Exercise brief
Please transcribe exactly, and only, the lines of the data below between the line holding "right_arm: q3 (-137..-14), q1" and the line holding "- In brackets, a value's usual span", inclusive.

[Records contained in a dataset]
※ ※ ※
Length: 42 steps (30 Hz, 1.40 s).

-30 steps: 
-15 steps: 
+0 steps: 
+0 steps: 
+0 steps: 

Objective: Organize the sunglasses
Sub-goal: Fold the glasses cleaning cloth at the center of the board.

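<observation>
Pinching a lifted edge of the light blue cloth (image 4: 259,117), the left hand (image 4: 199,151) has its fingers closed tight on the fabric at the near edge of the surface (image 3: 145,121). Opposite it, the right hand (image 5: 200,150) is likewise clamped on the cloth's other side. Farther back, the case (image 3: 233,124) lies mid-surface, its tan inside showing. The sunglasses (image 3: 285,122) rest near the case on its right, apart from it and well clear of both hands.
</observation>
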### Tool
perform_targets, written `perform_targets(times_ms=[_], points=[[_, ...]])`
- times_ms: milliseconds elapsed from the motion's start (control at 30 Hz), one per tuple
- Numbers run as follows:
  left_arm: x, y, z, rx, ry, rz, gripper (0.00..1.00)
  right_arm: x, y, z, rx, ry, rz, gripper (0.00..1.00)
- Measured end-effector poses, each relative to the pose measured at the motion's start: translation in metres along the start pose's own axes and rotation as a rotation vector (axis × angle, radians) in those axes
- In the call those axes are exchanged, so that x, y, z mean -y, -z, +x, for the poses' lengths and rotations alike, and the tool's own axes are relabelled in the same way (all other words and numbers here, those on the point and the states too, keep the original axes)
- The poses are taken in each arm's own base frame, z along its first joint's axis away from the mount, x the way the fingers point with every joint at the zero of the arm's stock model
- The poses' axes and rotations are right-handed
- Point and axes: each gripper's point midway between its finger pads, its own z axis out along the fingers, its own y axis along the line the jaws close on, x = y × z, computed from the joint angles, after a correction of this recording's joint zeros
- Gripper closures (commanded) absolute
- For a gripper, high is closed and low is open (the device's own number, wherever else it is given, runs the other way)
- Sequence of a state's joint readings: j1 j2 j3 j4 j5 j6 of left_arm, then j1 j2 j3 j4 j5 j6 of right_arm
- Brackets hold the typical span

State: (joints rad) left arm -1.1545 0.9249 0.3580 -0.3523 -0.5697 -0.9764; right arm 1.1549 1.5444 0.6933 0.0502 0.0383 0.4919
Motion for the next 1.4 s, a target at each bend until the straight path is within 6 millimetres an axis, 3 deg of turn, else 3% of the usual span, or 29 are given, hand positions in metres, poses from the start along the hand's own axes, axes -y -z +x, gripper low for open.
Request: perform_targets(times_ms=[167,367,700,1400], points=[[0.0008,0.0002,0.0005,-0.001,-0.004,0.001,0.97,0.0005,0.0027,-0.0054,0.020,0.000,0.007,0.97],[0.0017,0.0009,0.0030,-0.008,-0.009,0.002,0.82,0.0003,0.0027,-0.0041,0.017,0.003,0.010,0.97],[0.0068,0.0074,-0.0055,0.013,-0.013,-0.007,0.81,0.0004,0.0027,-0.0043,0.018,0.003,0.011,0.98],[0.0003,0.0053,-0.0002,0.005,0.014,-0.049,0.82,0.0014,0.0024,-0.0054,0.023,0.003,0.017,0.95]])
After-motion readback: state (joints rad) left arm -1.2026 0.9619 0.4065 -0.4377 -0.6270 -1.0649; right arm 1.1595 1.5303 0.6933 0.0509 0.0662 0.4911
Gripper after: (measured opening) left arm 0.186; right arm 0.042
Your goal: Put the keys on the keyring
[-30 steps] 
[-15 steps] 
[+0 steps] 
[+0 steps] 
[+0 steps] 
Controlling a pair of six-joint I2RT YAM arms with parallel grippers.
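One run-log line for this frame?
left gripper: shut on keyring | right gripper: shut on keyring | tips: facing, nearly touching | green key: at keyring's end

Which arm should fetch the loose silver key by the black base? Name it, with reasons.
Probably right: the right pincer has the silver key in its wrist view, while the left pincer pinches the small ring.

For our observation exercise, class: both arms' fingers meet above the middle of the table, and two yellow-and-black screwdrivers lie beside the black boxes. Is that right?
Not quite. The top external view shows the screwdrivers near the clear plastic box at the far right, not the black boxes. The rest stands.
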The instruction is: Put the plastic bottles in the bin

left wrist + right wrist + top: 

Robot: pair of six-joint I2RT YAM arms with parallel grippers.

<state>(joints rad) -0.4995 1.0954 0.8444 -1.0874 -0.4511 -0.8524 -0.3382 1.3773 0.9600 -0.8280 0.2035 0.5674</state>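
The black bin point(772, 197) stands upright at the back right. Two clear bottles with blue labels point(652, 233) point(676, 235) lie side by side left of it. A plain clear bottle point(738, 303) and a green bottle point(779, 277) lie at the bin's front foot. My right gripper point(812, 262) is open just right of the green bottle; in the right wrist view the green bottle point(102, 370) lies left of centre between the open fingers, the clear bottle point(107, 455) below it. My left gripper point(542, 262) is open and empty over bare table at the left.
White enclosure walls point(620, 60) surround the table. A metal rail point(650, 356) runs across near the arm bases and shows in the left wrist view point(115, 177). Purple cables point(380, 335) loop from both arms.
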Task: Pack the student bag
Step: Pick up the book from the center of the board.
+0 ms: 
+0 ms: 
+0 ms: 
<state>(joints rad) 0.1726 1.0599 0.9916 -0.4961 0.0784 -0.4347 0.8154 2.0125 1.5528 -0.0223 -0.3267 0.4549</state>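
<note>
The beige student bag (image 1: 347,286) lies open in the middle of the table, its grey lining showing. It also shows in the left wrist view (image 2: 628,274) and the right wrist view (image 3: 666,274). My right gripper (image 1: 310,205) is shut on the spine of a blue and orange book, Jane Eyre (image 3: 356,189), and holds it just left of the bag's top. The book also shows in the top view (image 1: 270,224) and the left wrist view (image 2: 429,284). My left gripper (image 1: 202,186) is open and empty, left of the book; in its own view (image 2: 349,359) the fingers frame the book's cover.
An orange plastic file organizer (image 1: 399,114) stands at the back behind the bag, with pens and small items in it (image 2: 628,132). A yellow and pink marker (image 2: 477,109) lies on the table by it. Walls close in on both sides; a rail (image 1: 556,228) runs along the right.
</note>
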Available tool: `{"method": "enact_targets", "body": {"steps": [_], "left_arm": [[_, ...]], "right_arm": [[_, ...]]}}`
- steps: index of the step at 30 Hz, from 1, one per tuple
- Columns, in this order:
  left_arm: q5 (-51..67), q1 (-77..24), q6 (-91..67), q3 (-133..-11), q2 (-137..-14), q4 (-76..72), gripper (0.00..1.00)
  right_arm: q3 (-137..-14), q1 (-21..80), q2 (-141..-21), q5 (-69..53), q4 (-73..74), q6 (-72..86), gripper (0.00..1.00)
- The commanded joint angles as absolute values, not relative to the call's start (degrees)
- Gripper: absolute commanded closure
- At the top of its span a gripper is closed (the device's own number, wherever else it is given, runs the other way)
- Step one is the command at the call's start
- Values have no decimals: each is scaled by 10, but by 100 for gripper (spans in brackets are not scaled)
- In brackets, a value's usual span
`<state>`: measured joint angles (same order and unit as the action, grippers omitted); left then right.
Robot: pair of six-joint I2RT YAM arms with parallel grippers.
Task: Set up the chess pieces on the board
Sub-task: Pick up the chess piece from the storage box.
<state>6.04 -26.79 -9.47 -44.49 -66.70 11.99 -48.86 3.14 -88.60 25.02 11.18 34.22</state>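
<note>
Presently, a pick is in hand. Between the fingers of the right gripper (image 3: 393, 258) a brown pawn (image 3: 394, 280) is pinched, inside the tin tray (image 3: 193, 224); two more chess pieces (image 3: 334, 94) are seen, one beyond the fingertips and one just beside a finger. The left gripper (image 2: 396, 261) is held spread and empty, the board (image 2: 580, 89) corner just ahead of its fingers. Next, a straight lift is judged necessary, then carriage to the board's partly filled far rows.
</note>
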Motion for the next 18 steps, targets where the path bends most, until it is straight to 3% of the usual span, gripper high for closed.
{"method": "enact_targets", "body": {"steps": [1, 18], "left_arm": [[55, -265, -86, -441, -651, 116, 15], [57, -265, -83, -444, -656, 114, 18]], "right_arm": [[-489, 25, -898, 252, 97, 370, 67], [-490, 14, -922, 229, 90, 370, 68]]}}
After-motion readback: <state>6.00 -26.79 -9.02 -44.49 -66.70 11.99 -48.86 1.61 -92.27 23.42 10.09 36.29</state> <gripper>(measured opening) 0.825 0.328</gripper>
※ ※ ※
Result
  right_arm: q3 (-137..-14), q1 (-21..80), q2 (-141..-21), q5 (-69..53), q4 (-73..74), q6 (-72..86), gripper (0.00..1.00)
- The commanded joint angles as absolute values, not relative to the call's start (degrees)
- Gripper: absolute commanded closure
- At the top of its span a gripper is closed (the device's own number, wherever else it is given, runs the other way)
- Step one is the command at the call's start
- Values have no decimals: each is scaled by 10, but by 100 for gripper (spans in brackets are not scaled)
- In brackets, a value's usual span

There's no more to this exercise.